VI.3 L’Improvisation Structurée comme Outil de Création
Source inépuisable de matériau chorégraphique, l’improvisation n’est pas un chaos mais une exploration dirigée. Ce module présente des protocoles et des contraintes (spatiales, temporelles, thématiques) pour guider les danseurs dans la génération de mouvements authentiques et originaux. Le futur chorégraphe apprend ainsi à catalyser la créativité de sa troupe pour co-construire un vocabulaire unique, une méthode de travail agile et très recherchée dans le secteur de la création contemporaine.
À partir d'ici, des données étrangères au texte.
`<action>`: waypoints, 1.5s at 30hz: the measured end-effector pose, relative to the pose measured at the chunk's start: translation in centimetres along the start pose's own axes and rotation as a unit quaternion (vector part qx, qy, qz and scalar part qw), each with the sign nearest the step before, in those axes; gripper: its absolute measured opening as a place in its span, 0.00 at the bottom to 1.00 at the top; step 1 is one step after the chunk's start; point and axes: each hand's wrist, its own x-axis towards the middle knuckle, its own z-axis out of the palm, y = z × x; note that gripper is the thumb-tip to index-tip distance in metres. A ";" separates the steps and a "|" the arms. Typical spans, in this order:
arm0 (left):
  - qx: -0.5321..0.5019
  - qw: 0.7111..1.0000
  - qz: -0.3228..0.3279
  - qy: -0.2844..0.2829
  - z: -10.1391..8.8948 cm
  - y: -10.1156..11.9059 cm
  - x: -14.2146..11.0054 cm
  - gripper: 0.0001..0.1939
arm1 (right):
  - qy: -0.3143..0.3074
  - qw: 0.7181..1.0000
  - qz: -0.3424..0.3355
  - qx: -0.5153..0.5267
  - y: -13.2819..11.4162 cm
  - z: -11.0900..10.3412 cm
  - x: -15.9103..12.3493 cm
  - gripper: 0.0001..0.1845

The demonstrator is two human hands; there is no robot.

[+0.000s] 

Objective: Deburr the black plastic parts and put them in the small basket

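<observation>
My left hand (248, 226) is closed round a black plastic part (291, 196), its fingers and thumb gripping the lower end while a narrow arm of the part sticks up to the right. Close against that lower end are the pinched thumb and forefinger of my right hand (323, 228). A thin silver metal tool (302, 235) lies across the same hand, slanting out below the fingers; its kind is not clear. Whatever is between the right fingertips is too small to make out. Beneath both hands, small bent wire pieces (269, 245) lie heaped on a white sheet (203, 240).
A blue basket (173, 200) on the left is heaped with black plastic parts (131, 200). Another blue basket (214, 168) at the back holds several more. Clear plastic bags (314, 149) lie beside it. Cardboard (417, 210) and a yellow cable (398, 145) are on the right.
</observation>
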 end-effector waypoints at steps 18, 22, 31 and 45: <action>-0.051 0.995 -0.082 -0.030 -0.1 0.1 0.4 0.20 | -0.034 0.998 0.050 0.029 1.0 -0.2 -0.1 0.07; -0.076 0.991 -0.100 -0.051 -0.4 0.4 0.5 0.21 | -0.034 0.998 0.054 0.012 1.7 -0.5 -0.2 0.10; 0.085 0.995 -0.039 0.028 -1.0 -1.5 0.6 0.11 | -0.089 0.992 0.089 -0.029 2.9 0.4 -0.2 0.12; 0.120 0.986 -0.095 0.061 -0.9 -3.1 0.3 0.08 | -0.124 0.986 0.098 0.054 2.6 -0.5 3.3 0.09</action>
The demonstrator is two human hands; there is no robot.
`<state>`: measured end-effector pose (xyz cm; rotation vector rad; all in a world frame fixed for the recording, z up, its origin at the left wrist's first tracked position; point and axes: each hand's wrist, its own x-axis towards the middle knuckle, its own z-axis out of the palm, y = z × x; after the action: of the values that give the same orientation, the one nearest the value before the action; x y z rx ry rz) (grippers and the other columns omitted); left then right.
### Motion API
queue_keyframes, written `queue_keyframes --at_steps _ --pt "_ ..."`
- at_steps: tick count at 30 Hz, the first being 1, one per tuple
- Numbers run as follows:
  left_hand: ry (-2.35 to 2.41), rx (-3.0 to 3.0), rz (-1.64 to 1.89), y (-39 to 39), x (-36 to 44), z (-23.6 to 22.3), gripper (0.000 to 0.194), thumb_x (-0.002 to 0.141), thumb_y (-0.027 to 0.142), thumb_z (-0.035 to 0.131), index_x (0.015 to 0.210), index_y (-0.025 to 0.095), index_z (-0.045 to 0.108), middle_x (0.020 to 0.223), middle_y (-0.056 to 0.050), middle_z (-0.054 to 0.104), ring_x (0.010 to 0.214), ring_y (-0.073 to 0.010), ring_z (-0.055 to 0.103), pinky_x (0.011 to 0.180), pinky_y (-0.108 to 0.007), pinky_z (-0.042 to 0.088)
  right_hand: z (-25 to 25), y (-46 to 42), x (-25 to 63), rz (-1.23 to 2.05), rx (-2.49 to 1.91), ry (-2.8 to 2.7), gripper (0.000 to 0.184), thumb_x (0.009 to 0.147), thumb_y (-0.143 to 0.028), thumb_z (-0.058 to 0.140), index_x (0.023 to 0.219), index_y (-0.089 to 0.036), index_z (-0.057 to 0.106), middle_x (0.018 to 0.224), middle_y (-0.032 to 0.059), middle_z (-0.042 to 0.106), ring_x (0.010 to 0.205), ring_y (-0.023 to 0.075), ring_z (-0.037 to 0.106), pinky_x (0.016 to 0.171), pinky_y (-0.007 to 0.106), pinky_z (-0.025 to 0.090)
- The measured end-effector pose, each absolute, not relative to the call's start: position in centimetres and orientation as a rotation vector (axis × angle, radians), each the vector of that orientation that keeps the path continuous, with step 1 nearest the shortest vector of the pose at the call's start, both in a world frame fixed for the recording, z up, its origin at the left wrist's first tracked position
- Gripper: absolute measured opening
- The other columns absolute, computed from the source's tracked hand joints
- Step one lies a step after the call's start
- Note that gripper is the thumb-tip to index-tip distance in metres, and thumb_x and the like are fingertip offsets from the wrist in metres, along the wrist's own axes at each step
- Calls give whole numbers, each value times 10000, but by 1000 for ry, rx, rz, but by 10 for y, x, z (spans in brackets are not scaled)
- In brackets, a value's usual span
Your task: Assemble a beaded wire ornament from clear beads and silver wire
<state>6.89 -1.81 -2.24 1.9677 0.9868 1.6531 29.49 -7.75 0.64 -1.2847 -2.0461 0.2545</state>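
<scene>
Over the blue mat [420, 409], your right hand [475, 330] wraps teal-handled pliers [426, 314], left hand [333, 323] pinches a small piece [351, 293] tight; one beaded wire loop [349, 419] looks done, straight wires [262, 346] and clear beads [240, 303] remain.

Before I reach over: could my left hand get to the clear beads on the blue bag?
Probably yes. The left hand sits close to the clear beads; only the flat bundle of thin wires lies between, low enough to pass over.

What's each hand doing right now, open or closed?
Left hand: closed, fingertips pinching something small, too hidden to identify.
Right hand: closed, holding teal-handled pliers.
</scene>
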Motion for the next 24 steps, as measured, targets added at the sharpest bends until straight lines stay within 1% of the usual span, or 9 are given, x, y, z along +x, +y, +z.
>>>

VI.4 Systèmes de Notation et Transmission de l’Œuvre
Pour assurer la pérennité et la valeur économique d’une création, sa documentation est impérative. Ce sous-chapitre compare les méthodes de transmission : notation Laban, notation Benesh, et l’usage stratégique de la captation vidéo. Maîtriser ces outils permet de protéger la propriété intellectuelle, de remonter une pièce avec fidélité et de la vendre à d’autres compagnies. C’est une étape décisive pour professionnaliser la pratique chorégraphique en RDC et l’inscrire dans un marché de l’art global.
ANNEXES
A. Glossaire Technique de la Composition Chorégraphique
Une terminologie précise constitue le fondement de toute communication efficace en studio. Ce glossaire bilingue (français-lingala/swahili) définit les concepts clés de la composition : kinésphère, phrasé, unisson, contrepoint, etc. Il ne s’agit pas d’une simple liste, mais d’un outil de travail pour l’étudiant chorégraphe en RDC, lui permettant de nommer avec exactitude les intentions, les dynamiques et les structures spatiales, facilitant ainsi la transmission de sa vision artistique aux danseurs et aux équipes techniques.
B. Guide Pratique de la Notation Laban
Formalisée par Rudolf Laban, la cinétographie offre un système universel pour archiver le mouvement. Cette annexe n’est pas un traité théorique mais un guide d’initiation pragmatique. Elle présente les symboles fondamentaux pour noter la direction, le niveau et la durée d’un geste. L’objectif est de doter le futur chorégraphe congolais d’un outil pour consigner ses créations, analyser des œuvres existantes et transmettre un répertoire avec une fidélité technique, assurant la pérennité du patrimoine dansé.
C. Étude de Cas : Déconstruction d’une Œuvre du Ballet National du Congo
L’analyse structurelle d’une œuvre majeure est un exercice essentiel de déconstruction créative. Cette section dissèque une pièce emblématique du répertoire du Ballet National du Congo, en se focalisant sur l’interaction entre les rythmes traditionnels et les principes de composition scénique. Nous y examinons l’usage de l’espace, les motifs répétitifs et les ruptures dynamiques. L’étudiant apprend ici à identifier les signatures stylistiques et à transposer des éléments du patrimoine culturel en une écriture chorégraphique contemporaine.
D. Fiche de Conception Chorégraphique (Template et Méthodologie)
Face à la complexité d’un projet de création, une structuration rigoureuse est un gage de succès. Ce template fournit un canevas opérationnel pour formaliser une intention chorégraphique, du concept initial au plan de répétition. Il intègre des sections pour le synopsis, la dramaturgie du mouvement, la bande-son, la scénographie et le calendrier de production. C’est un outil de gestion de projet adapté au contexte des arts vivants en RDC, visant à professionnaliser la démarche de l’artiste-entrepreneur.